Following up on Dr. Satcher's work, I have actually taken it another step forward and we're now looking at a Surgeon General's Report on mental health issues in women. We're also looking at mental health issues in preparedness - that is, how we deal with the mental health consequences of terrorism. We have a working group at NIH and CDC and other stakeholders right now looking at those issues. I agree with my predecessor, Dr. Satcher, that this is a very important area and one that hasn't received as much attention as it should get.
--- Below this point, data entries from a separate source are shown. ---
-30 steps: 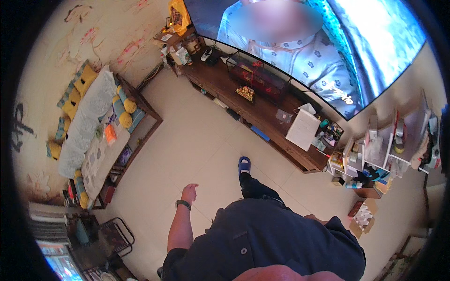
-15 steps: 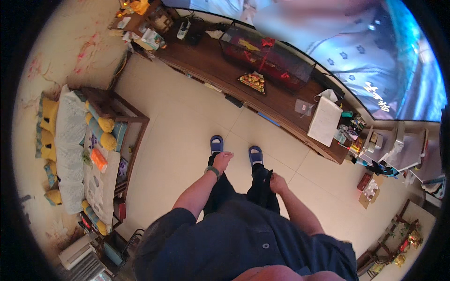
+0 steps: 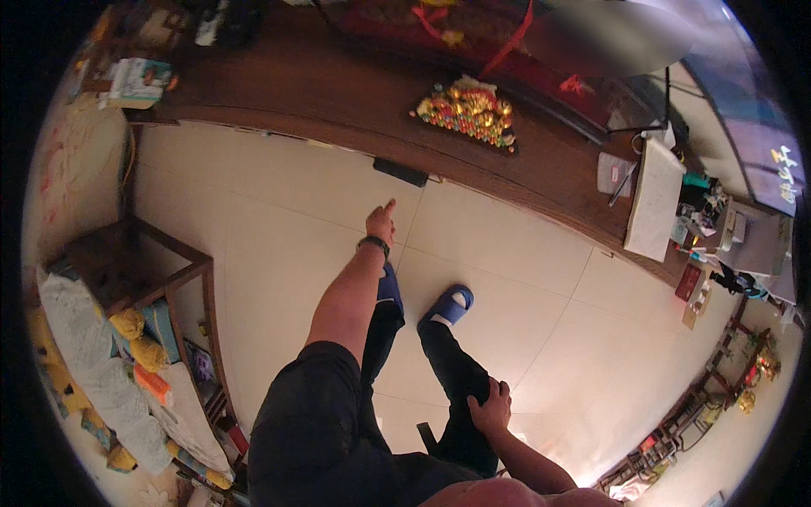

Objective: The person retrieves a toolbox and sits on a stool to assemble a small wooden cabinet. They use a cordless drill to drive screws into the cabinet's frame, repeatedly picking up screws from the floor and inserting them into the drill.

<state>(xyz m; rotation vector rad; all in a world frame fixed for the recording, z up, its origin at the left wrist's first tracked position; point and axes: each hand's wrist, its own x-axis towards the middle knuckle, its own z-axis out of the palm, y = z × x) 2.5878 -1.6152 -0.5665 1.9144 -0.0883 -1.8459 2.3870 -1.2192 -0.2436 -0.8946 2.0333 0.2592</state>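
Observation:
My left hand [image 3: 382, 223] reaches forward above the tiled floor, a finger stretched out and nothing in it. A dark watch or band [image 3: 372, 245] circles that wrist. Beyond its fingertips, a black oblong thing [image 3: 400, 172] juts from the front of the long brown cabinet [image 3: 287, 93]; a gap shows between them. Resting on my right thigh, over the dark trousers [image 3: 452, 363], is my right hand [image 3: 492, 409], fingers spread and holding nothing. A dark strap-like piece [image 3: 427, 438] hangs between my legs. Blue slippers [image 3: 449, 305] are on my feet.
On the cabinet stand a gold and red ornament [image 3: 466, 114], a dark glass tank [image 3: 583, 106] and a white slab [image 3: 655, 198]. A wooden-framed sofa [image 3: 177, 380] lies at the left. A small red box [image 3: 688, 281] sits on the right.
I have come nearer the cabinet and bent lower. My left hand has stretched forward toward the black oblong thing. My right hand has come to rest flat on my thigh.

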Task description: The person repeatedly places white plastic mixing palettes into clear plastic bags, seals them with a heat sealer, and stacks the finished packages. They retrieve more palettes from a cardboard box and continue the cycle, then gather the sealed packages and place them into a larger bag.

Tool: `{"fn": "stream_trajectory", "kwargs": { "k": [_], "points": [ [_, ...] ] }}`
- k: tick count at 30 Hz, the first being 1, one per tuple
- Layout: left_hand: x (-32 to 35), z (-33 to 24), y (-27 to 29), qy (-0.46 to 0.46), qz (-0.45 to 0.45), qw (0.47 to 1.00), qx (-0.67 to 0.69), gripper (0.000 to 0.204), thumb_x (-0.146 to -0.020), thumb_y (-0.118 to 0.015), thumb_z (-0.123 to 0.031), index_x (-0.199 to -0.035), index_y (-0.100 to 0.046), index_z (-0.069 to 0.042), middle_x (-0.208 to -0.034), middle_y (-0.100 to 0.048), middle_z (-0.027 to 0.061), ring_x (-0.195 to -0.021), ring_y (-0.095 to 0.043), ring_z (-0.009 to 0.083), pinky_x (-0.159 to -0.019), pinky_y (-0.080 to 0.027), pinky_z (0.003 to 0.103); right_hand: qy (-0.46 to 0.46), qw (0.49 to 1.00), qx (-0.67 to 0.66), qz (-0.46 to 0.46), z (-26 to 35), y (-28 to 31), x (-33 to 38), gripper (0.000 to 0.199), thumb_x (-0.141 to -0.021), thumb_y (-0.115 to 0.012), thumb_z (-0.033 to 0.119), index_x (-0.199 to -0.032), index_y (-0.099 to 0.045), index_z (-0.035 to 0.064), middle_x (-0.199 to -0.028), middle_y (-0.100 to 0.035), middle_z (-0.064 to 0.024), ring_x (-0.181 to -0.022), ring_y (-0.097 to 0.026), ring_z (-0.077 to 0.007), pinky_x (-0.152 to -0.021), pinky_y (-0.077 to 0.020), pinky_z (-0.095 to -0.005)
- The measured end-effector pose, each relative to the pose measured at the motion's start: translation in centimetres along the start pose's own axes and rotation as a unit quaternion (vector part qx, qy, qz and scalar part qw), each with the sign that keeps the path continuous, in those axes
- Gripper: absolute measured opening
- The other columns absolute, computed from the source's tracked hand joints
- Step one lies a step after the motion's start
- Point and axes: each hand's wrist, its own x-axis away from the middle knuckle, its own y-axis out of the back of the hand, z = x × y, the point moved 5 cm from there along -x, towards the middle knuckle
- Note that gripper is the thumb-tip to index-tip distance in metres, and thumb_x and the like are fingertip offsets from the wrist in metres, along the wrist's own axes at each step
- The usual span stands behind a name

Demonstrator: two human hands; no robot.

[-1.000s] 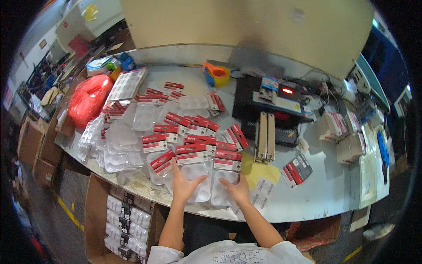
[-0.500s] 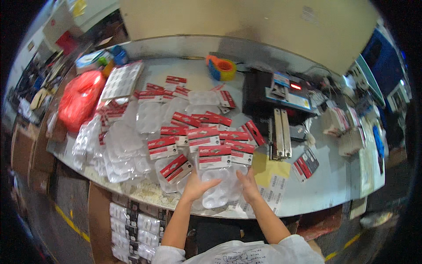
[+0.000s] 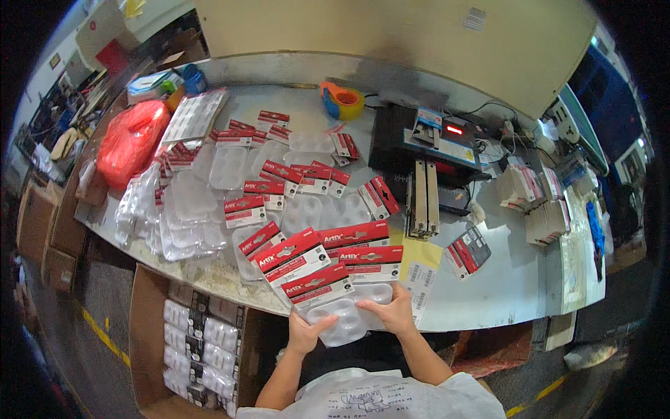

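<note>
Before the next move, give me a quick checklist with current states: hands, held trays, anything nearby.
1. Left hand grip on clear plastic trays with moulded wells: ok, thumb on top.
2. Right hand grip on same trays: ok, thumb on top.
3. Their red-and-white rectangular header cards aligned: not ok, fanned at different angles.
4. Held tray count: cannot tell, they overlap.
5. Black boxy machine, red display lit: ok.
6. Space left in brown cardboard box: cannot tell, depth hidden.

Red-and-white cards [image 3: 318, 288], whitish trays [image 3: 343, 329]
</note>
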Motion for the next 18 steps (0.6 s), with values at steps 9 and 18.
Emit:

And I'm trying to also keep it on our radar screen and dealing with nursing as well as other organizations nationally to come to a consensus on a lot of these issues and how we should deal with them.
You served in the Army's special forces and are a Vietnam veteran. Has your experience as a combat surgeon affected your approach to domestic preparedness?
A. No question. I got my first education in terrorism and nuclear, biological, and chemical warfare back in the late '60s and early '70s. I've been dealing with this pretty much my whole life both in the military and in civilian EMS, law enforcement-I was a police officer - and as a paramedic. Just about every job I have had has intersected with, or been involved in emergency preparedness or what we used to call emergency management, or EMS systems. I'm very comfortable in that environment because for 35 years it's been pretty much my life. That early education has helped me a great deal.
Since 9/11, the importance and role of public health has increased substantially. How will you as the Surgeon General ensure that that attitude will continue?
A. I'm doing everything I can to keep public health in the forefront. I think after 9/11, it's difficult to take public health for granted anymore, whether it's bioterrorism or it's sanitation and health. But in an everyday setting, we're dealing with prevention and wellness activities. That involves public health, too. So everything I do is a public health message. My portfolio includes prevention, preparedness, health disparities, and in all of those areas I talk about health literacy, increasing the knowledge base for all citizens, and strive to keep public health in the forefront of all we do.
Any final words you would like to say to the 1 million readers of Nursing Spectrum?
A. I am very happy and I'm lucky that I have had the opportunity to be a nurse and add that dimension to my ability to be a better physician and Surgeon General. I draw on those skills every single day, including not just the knowledge base but also the networks and the nursing friends I've kept and maintained over the years. And it's trickled down right to my daughter who is a critical care nurse today.